- **YOUR ASSIGNMENT**
Filter out every line below that lacks "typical", and copy the rest.

- **DATA SHOWN**

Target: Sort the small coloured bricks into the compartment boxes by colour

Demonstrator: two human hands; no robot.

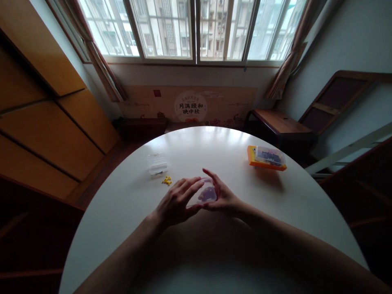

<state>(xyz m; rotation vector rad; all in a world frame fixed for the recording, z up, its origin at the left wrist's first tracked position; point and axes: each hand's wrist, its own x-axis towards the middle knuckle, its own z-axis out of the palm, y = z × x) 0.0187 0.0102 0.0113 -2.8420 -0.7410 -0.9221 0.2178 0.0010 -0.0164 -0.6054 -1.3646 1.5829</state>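
Observation:
Between my two hands is a small clear plastic box (206,193), tilted above the white table, with dark pieces showing through its wall. My left hand (180,199) is closed around its left side, fingers across the top and thumb underneath. Around the right end, my right hand (225,195) grips the box, its index finger raised past the far edge. Beyond my left hand lies a small heap of yellow and black pieces (167,180). Just behind the heap, another clear plastic box (158,167) stands with its lid up.
On the right of the round white table (122,212) an orange box (251,157) carries a clear case (269,155) of dark pieces. A wooden chair (281,122) stands beyond the table's far right edge. Windows (167,30) and a printed board (143,98) are behind.

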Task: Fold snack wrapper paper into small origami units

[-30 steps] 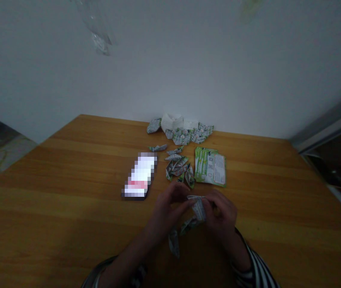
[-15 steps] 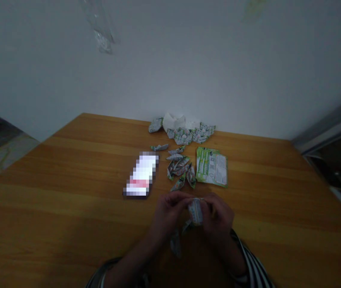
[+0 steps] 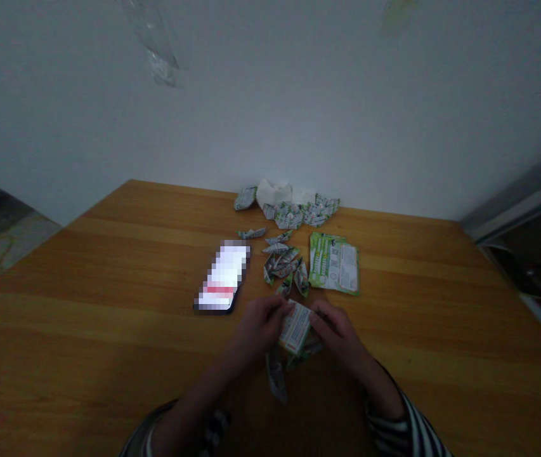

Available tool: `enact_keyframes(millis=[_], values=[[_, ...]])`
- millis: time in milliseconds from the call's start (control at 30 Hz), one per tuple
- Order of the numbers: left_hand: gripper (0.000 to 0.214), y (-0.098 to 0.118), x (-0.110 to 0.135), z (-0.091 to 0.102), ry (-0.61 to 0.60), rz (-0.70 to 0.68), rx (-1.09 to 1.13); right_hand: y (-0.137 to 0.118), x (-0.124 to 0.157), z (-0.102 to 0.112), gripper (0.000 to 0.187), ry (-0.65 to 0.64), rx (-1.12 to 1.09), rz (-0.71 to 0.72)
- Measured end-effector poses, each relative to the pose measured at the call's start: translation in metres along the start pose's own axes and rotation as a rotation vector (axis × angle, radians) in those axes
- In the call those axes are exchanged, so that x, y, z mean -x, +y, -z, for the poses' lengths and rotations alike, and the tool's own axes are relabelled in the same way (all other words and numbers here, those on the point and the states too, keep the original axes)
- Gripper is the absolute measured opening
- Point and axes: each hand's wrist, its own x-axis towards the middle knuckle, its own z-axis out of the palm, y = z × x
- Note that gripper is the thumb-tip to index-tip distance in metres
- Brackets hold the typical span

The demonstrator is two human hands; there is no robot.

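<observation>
My left hand (image 3: 260, 325) and my right hand (image 3: 335, 331) meet over the near middle of the wooden table (image 3: 108, 304), both pinching one small printed paper piece (image 3: 295, 327) held flat between them. Just below my hands lie two folded paper shapes (image 3: 276, 376) on the table. Beyond my fingers sits a cluster of several small folded paper boats (image 3: 283, 266) in white and green print.
A phone (image 3: 223, 278) with a lit screen lies left of the cluster. A stack of green printed sheets (image 3: 334, 263) lies to the right. A heap of crumpled and folded paper (image 3: 286, 206) rests at the far edge by the white wall.
The paper piece between my hands has been opened out and now looks wider and flatter. Both hands shifted slightly left and down toward the table.
</observation>
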Motion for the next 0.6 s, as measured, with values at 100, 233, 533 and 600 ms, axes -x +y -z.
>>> enact_keyframes(millis=[100,233,533,600], values=[[0.032,-0.001,-0.002,0.003,-0.104,0.063,0.139,0.001,-0.001,0.005,0.037,-0.065,-0.02,-0.031],[0.037,0.0,-0.002,0.0,-0.125,0.136,0.345,0.005,-0.001,-0.001,0.039,0.06,-0.041,-0.046],[0.036,0.001,0.001,-0.004,-0.11,0.104,0.281,0.005,-0.001,-0.006,0.037,0.263,0.059,-0.009],[0.036,0.002,0.001,-0.004,-0.08,0.099,0.27,0.002,-0.001,-0.007,0.038,0.256,0.037,-0.005]])
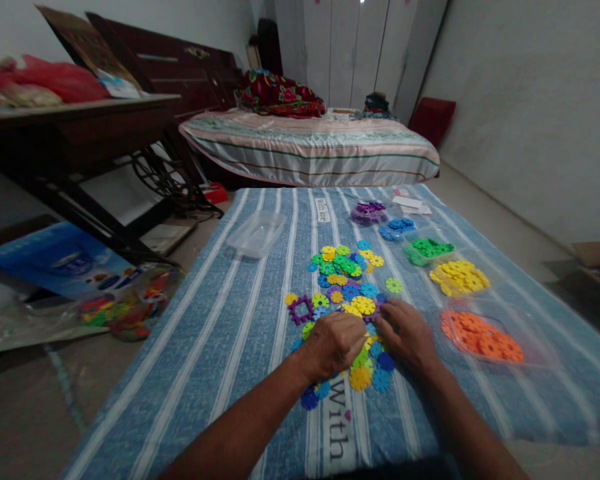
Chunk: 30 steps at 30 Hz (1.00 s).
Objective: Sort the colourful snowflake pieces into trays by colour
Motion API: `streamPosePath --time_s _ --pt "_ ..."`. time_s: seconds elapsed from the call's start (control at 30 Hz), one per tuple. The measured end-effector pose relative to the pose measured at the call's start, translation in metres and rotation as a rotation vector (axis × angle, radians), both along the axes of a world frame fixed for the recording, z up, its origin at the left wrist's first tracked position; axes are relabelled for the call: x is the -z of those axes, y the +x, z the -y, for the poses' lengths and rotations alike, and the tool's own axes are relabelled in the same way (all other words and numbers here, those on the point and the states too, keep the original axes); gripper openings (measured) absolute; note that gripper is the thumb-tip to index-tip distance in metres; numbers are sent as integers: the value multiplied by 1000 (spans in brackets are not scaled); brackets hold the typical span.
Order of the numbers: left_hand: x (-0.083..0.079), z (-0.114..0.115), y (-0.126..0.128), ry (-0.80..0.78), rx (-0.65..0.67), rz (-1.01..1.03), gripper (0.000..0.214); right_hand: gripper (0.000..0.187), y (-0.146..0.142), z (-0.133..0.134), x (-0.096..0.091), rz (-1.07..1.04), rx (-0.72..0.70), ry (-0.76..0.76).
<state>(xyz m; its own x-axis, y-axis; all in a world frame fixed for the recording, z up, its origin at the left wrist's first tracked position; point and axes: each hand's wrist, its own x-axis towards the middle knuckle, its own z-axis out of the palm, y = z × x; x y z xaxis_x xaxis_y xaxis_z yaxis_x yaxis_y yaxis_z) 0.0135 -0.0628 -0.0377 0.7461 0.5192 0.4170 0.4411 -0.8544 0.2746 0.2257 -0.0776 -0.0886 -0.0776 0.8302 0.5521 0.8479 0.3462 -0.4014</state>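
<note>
Striped-cloth bench (pixel 190 333), pile of mixed discs (pixel 350 291) mid-bench

Discs lie loose betw. L-side tub (pixel 257 235) & orange-disc tub (pixel 535 341). L hand (pixel 336 341) is curled over pile, R hand (pixel 409 331) bent at its R edge; can't tell if either grips. Best: take discs singly by rim, w/o scattering nbrs.

Partly hidden beneath the left hand (pixel 334 340): piled colored discs (pixel 363 305); behind that hand, cut off: the forearm (pixel 260 407). Too small to identify beyond the right hand (pixel 409 333): white items (pixel 407 202).
</note>
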Motion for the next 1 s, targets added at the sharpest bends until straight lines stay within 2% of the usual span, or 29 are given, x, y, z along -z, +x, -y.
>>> streamPosePath --time_s 0.2,0.43,0.8,1.0 --pt "-1 0 2 49 4 24 27 33 1 -1 2 8 4 17" --pt "-5 -15 -12 19 -93 88 29 33 0 0 0 5 9 26" --pt "-2 -43 -45 -101 -383 239 19 32 2 -1 1 -8 5 -6" --pt "4 -69 -73 -179 -676 371 16 33 0 0 1 -11 2 -16"
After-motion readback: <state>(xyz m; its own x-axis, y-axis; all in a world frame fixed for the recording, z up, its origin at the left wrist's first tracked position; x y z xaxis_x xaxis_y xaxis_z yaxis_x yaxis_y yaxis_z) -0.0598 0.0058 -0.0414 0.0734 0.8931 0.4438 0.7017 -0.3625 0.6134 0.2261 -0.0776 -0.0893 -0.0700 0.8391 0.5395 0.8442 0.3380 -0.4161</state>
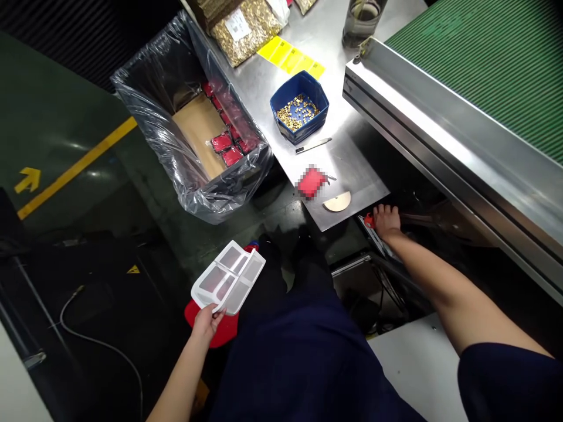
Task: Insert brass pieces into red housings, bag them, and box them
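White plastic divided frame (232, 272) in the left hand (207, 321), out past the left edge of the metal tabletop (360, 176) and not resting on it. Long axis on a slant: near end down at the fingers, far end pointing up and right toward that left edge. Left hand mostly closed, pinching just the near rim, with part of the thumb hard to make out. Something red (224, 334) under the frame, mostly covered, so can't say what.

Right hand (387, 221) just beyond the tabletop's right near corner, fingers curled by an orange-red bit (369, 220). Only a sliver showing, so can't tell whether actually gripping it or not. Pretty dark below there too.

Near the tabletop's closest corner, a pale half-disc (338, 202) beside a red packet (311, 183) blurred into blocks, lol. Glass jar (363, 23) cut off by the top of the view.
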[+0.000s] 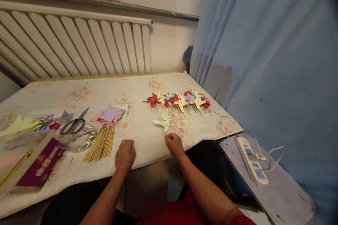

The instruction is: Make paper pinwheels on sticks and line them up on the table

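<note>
A pale green paper pinwheel [164, 121] lies near the front of the cloth-covered table, its stick end pinched in my right hand [174, 144]. My left hand [125, 154] rests on the table edge with its fingers curled, and nothing shows in it. To the left of that hand is a bundle of thin wooden sticks [101, 143]. Beyond the sticks sits a stack of coloured paper squares [112, 114]. Several finished pinwheels [181, 102] in red, yellow, purple and blue lie in a row behind the pale green one.
Dark-handled scissors [75, 123], a coil of small shiny pieces [84, 139], a small white box [60, 116] and a purple-fronted package [41, 163] are on the left. At right, a power strip [252, 161] with a white cable lies on a lower board beside a blue curtain [277, 70].
</note>
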`<state>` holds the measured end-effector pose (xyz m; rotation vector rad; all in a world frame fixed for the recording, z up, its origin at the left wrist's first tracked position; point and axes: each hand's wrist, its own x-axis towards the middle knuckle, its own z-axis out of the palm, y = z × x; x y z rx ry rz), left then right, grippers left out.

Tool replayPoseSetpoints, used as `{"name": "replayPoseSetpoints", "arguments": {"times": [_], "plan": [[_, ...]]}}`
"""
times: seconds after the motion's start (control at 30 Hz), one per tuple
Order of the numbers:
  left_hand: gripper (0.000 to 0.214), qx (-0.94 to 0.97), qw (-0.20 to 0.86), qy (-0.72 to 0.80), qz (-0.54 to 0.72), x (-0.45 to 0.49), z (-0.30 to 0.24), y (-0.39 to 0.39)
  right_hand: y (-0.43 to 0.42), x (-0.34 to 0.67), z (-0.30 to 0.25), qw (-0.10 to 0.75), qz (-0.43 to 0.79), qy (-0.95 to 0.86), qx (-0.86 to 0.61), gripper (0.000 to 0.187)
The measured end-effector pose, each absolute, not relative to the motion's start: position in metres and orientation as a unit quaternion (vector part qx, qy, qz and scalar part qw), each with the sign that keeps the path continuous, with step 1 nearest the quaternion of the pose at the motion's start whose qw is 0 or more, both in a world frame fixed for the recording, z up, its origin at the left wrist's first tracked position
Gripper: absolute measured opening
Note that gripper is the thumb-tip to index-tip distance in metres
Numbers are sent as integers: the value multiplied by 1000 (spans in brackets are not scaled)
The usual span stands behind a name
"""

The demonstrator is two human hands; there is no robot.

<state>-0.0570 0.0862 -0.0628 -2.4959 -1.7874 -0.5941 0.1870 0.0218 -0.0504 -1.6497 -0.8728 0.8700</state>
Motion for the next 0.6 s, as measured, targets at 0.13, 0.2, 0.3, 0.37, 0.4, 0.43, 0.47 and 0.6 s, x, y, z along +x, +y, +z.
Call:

- **TASK SOLUTION**
- Brackets hold the typical span
Motion API: `streamPosePath --time_s _ --pt "_ ..."`. time_s: seconds elapsed from the call's start (control at 30 Hz), one per tuple. The measured end-effector pose relative to the pose measured at the call's start, translation in metres and rotation as a rotation vector (axis × angle, radians), both along the axes of a world frame fixed for the recording, z up, its origin at the left wrist's first tracked position; axes are relabelled for the call: x is the -z of those axes, y the +x, z the -y, for the poses' lengths and rotations alike, and the tool's own axes are relabelled in the same way (all other words and numbers here, those on the point and the states too, keep the original axes); gripper openings (measured) absolute; note that gripper is the thumb-tip to index-tip distance in metres; numbers are sent as integers: the value multiplied by 1000 (spans in brackets are not scaled); brackets hold the typical span.

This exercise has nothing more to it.